First, there was Talking India, a fascinating book-length conversation with the Indian writer and social scientist Ashis Nandy; and, last December, there appeared a second set of conversations, this time with leading Indian intellectuals, artists, journalists and sportsmen, called India Revisited: Conversations on Contemporary India. Jahanbegloo’s new book, The Spirit of India, carries forward his dialogue with Indian civilization, this time through meditations on 20th century Indian personalities who thought deeply about the relationship of Indian tradition with modernity and of spiritual life with material life.

Books with a title and a method like Jahanbegloo’s have long gone out of fashion (the best place to find them is on the dust-showered shelves of the New and Second-hand Bookshop at Kalbadevi in Mumbai). As scholarship has become more specialized, more grounded in particularities and footnotes, so it has struggled to comprehend any problem in its entirety. But it would seem that Jahanbegloo’s inspiration in this regard would be his subjects—Gandhi, Nehru, Tagore, Sarvepalli Radhakrishnan, Maulana Azad— none of whom were afraid of speaking in a lofty and generalized idiom.

The idealist: The author is inspired by Nehru.

The idealist: The author is inspired by Nehru.

For instance, as freedom is one of the buzzwords of our times, and we aspire towards the elimination of many traditional restrictions—whether imposed by state, society or family—it is worth thinking about Jahanbegloo’s gloss on the Gandhian ideal of freedom, which was closely caught up with ideas of duty, responsibility and self-actualization.

“According to Gandhi, to value human freedom only as the freedom to pursue one’s self-interest lacks moral and spiritual depth and creates a life devoid of meaning or truth,” writes Jahanbegloo. Freedom for Gandhi was not just a state of ease but a challenge and a responsibility. That is why he always connected independence and political freedom—the actualization of the potential of the nation—with individual transformation and self-actualization.

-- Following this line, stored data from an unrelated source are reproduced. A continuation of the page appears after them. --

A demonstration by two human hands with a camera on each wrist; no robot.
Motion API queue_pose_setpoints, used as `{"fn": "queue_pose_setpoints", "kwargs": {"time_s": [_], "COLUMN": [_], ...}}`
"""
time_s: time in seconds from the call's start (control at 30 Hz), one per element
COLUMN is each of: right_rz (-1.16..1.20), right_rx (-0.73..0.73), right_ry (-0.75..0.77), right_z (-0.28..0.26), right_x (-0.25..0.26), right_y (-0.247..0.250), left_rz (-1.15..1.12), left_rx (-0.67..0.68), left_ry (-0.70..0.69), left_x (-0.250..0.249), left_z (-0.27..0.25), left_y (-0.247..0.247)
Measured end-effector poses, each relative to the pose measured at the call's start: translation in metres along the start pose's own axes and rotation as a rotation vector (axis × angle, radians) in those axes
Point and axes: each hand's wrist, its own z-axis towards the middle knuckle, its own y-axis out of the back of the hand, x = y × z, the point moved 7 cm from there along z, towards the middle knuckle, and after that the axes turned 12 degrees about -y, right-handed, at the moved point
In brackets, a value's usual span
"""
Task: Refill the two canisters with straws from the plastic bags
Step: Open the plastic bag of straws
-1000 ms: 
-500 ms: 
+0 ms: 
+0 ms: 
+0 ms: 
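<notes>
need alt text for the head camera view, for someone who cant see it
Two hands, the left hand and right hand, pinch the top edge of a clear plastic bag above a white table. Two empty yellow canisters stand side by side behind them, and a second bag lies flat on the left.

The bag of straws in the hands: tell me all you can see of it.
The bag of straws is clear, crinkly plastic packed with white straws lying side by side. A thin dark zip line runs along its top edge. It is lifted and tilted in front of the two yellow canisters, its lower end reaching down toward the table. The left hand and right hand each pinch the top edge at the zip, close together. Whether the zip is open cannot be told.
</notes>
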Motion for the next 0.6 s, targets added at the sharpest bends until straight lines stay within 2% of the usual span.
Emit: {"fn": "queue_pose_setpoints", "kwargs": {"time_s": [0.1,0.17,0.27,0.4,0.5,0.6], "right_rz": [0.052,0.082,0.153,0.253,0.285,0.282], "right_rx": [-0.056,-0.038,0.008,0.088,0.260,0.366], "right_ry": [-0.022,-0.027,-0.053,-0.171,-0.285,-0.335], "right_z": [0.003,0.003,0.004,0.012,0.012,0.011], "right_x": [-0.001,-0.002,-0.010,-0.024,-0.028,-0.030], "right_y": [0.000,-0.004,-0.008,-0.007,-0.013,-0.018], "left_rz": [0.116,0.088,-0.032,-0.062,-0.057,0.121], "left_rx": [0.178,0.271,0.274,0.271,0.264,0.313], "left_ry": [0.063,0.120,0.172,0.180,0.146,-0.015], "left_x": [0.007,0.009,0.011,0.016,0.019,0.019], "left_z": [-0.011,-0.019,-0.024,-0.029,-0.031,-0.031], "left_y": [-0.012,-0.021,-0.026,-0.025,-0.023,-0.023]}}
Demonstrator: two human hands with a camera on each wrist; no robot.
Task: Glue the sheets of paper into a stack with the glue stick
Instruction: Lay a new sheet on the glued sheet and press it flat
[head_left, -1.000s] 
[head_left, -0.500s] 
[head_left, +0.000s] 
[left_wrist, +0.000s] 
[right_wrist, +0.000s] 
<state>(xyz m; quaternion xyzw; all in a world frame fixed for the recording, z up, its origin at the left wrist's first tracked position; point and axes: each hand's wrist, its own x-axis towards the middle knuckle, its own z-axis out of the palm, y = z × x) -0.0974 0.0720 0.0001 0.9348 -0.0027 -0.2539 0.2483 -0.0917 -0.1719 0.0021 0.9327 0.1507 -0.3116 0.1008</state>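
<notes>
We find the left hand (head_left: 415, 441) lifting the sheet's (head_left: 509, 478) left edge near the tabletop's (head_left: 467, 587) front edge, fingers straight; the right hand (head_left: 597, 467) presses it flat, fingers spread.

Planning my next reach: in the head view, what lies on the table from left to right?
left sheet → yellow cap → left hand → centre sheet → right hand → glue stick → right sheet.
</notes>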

Jahanbegloo repeatedly refers to his subjects as seekers, grappling with difficult circumstances and arriving at complex answers that borrow creatively from many traditions and can be applied in turn to diverse situations. He shows how Nehru urged Indians towards a dynamic rather than a static understanding of the past (“Nothing is more advantageous than a rich heritage but nothing is more dangerous than to sit back and live on that heritage… What builds a nation is creative, inventive and vital activity”) and how Radhakrishnan championed a critical spirit that neither genuflected before tradition nor rejected it altogether (“Those who condemn Indian culture as useless are ignorant of it, while those who commend it as perfect are ignorant of any other”).

The spirit of a country, says Jahanbegloo, quoting Hegel, is made up of the internal life of its people, and their capacity to identify themselves with the traditions shaping this life. It is a kind of self-cultivation, resulting from an internal dialogue with the past—a dialogue that will be made richer for everyone reading this book.